What you need to do: The answer should be each line from the entries below that has the word "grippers" in it.

Excerpted records:
* * *
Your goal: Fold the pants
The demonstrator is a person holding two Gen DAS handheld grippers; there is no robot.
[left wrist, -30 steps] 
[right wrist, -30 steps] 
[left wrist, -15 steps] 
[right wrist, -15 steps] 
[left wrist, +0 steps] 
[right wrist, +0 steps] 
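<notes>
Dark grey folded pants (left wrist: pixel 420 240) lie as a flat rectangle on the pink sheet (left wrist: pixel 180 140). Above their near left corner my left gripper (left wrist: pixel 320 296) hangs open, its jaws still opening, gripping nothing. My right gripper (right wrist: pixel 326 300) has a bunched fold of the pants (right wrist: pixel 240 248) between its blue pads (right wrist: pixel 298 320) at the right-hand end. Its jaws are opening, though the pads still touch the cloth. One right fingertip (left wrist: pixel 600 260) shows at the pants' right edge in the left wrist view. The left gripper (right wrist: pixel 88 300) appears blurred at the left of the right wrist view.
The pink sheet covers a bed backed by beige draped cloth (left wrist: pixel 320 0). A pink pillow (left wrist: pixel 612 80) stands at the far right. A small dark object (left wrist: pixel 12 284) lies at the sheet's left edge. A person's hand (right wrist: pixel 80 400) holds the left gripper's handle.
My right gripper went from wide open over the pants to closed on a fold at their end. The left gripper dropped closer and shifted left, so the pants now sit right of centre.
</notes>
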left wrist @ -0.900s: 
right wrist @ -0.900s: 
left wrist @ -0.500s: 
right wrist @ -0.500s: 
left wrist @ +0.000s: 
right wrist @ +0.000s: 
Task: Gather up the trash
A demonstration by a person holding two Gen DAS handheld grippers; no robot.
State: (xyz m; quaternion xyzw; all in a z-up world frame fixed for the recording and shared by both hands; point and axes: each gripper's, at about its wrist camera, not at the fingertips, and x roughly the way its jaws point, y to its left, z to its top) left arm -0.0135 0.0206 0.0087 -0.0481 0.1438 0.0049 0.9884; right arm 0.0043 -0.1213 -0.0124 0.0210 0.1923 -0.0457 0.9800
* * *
Worked solution:
The demonstrator is a person holding two Gen DAS handheld grippers; there is no robot.
A demonstration by a person holding two Gen DAS handheld grippers; no robot.

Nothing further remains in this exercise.